Since then I suffered a detached retina, to the point of complete blindness (I didn't understand what was happening and was 1200 miles from home). In my shooting eye. Through the efforts of an excellent surgeon whose hands were guided by God my vision was restored, but I'll never see the rifle sights as more than a blur ever again. And I was a good shot. Was.
MORAL OF THE STORY - I told this to encourage people to take care of their vision. Being blind, even in just one eye, was scarey. ALWAYS wear eye protection when shooting, using power tools, and protect your vision.

As an aside, girls who wear glasses have always caught my eye. If you get my drift. And if they were nerdy, bookish, intelligent, then I was hooked! 2nd wife fits that description, and we will celebrate 25 years of marriage in about 4 weeks.


----------



## James m (Mar 11, 2014)

Can you please tell me more about the detached retina? What did you notice? 

A few years ago I was seeing white flashes at night while my eyes were closed! I talked to my family dr. And they sent me to a specialist. They both explained to me that it was my retina. And also explained that it would be a very expensive surgery if it detached. 
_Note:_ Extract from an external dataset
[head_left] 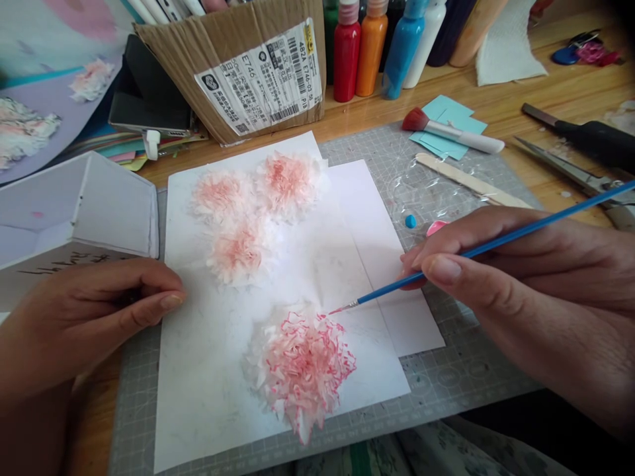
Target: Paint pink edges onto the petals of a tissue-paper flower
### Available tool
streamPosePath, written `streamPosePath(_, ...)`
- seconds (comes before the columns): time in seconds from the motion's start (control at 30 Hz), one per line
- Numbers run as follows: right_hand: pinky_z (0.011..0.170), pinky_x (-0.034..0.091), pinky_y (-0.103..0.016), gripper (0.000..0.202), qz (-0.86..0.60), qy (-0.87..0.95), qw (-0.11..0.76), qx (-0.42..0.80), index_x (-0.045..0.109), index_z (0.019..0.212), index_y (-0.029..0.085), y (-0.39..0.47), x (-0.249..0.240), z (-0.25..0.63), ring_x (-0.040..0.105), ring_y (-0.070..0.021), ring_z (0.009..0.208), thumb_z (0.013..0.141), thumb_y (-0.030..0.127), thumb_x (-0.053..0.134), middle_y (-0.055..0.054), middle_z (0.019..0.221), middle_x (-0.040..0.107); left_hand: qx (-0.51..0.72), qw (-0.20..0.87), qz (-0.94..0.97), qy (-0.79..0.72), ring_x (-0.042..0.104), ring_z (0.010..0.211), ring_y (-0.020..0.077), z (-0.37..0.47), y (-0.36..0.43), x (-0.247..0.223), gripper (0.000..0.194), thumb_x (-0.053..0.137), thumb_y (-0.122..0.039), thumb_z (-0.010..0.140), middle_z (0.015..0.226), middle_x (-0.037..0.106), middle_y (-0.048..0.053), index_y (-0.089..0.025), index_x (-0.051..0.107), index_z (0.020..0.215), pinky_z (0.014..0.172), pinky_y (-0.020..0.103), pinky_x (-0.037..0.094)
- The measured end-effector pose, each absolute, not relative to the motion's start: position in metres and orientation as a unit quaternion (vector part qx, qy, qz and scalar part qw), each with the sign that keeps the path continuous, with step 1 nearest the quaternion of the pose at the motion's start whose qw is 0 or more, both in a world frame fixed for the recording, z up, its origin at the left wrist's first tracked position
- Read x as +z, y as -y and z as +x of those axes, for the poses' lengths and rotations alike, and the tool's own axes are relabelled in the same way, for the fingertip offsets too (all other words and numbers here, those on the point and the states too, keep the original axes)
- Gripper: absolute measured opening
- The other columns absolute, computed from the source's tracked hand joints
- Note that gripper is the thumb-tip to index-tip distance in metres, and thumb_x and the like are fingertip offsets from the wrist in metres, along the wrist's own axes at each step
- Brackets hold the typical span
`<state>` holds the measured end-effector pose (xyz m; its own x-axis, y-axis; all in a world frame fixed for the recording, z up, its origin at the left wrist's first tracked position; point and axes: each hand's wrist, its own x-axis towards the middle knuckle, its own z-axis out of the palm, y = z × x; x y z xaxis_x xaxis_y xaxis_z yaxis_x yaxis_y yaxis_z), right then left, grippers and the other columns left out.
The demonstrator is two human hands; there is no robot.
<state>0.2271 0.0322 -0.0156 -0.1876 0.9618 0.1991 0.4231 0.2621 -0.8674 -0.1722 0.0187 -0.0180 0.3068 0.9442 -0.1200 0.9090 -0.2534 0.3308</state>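
My right hand (501,261) grips a thin blue paintbrush (496,243); its pink-tipped bristles touch the upper right edge of a frilly paper flower (300,367) with red-painted edges. That flower lies on a white paper sheet (208,370). Three paler pink paper flowers (248,211) sit in a cluster further up the sheet. My left hand (84,317) rests on the sheet's left edge, fingers curled loosely, holding nothing.
A grey cutting mat (446,377) lies under the paper. A white box (74,211) stands left, a cardboard box (248,66) behind, paint bottles (377,46) at the back. A red-bristled brush (451,132), wooden stick (471,180) and scissors (575,173) lie right.
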Motion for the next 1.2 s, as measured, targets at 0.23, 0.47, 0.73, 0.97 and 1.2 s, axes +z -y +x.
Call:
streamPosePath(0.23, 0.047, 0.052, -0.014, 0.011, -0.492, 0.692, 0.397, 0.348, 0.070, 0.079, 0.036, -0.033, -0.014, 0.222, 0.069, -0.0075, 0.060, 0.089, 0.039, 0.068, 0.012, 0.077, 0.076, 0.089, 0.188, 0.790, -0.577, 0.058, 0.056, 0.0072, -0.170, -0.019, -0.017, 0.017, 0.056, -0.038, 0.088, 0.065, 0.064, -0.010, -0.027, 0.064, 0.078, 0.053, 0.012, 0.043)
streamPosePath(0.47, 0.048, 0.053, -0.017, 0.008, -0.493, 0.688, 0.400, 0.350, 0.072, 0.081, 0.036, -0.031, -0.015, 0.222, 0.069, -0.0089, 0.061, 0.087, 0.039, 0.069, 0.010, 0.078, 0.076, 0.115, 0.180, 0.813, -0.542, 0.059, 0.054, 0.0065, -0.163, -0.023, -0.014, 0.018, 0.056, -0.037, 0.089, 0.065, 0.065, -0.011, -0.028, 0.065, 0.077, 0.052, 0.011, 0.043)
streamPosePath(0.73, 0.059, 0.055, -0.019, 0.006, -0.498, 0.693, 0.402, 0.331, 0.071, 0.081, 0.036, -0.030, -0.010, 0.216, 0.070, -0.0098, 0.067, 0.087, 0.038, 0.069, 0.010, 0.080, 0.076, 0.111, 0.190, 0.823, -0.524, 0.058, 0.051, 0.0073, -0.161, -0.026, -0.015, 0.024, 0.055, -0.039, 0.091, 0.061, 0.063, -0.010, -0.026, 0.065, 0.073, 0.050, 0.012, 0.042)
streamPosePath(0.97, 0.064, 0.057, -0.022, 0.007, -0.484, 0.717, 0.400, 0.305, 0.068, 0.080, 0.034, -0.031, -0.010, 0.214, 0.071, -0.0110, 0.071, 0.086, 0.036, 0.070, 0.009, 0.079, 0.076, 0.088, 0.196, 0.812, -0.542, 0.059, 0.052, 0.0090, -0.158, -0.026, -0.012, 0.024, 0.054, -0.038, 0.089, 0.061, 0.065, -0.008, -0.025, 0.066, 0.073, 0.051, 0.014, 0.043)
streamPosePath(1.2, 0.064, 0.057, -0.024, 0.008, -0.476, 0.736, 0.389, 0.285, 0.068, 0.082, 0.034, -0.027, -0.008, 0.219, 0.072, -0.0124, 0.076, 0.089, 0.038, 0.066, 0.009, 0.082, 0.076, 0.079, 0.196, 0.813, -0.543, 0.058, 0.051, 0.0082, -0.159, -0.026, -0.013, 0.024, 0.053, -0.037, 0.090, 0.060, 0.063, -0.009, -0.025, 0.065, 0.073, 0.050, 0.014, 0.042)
I have worn glasses since about 4th or 5th grade. Couldn't see the blackboard. There was a lot of glare for some reason.

Thanks.


----------



## Kahlan (Sep 16, 2014)

This is great news TG, so happy for you! Keep us posted and let us know when you do it!


----------



## rice paddy daddy (Jul 17, 2012)

James m said:


> Can you please tell me more about the detached retina? What did you notice?
> 
> A few years ago I was seeing white flashes at night while my eyes were closed! I talked to my family dr. And they sent me to a specialist. They both explained to me that it was my retina. And also explained that it would be a very expensive surgery if it detached.
> 
> ...


DO NOT TAKE ANY CHANCES WITH YOUR RETINAS!!!!!!!!
The retina is a membrane that covers the inside of your eye, like wall paper, and is full of nerves that tell your brain what you are seeing. No retina = blindness. The retina is held in place by the pressure of the fluid inside your eyeball.
If caught early, small tears can be fixed right in the office using lasers.
Indicators - bright light flashes, and floaters. You know what floaters are, right? Those "things" you sometimes see floating in your field of vsion, inside your eyeball. The dark round ones are blood (BAD), the longer gray ones are protein (not so bad, unless you have a lot of them).
In 2009 my old Army outfit was having its annual reunion in Wisconsin, and my younger daughter was living in Wisconsin at the time, so I paid all the registration fees, booked the hotel, everything.
Two days before I was to leave I noticed a dark spot in the corner of my eye. The next day the spot that was blocking my vision was bigger.
But i didn't know that what was happening was as serious as a heart attack, I had paid hundreds of dollars, and I WAS going to see my daughter and buddies.
I will not fly, so I drove two days to get there. By now the dark spot covered half my field of view. By the end of the reunion i was blind in the eye, and the two day drive back was difficult, to say the least.
As soon as I got back I called the eye doctor who had done my cataracts. As soon as i told the lady who answered the phone what was up she told me to call the North Florida Retina Institute RIGHT NOW!!!!! The tone of her voice made me do so. They told me to come RIGHT NOW.
The doctor who examined me asked me how many days since it started, that if it was more than 7 they could do nothing for me. It had been 10 days but I lied.
The very next morning I underwent almost three hours of surgery, where they went into my eye with various tools and smoothed the retina back into place. Then they put a band around the outside of my eye that squeezes it to increase the pressure to help hold the retina. This band is sewn in place to my eyeball.
Sound like fun?? Here's the best part - you are awake while they do this. Oh, the doc said "we'll make you comfortable". He lied.
It took almost a year for my vision to return, and I'm very lucky to have what I do, about 20/60. No, I take that back, I'm not lucky, I have been Blessed by The Lord.
It was a long recovery, at the beginning only being able to tell dark from light, then being able to see (kind of) the 32 foot horse trailer we have from a distance of 10 feet, then being able to see the wheels on the trailer............
It was a long year and I was fearful every day that that would be the day I had hit the limit.
As scripture says, all glory goes to God. I do not know why He saved my sight, but I am grateful.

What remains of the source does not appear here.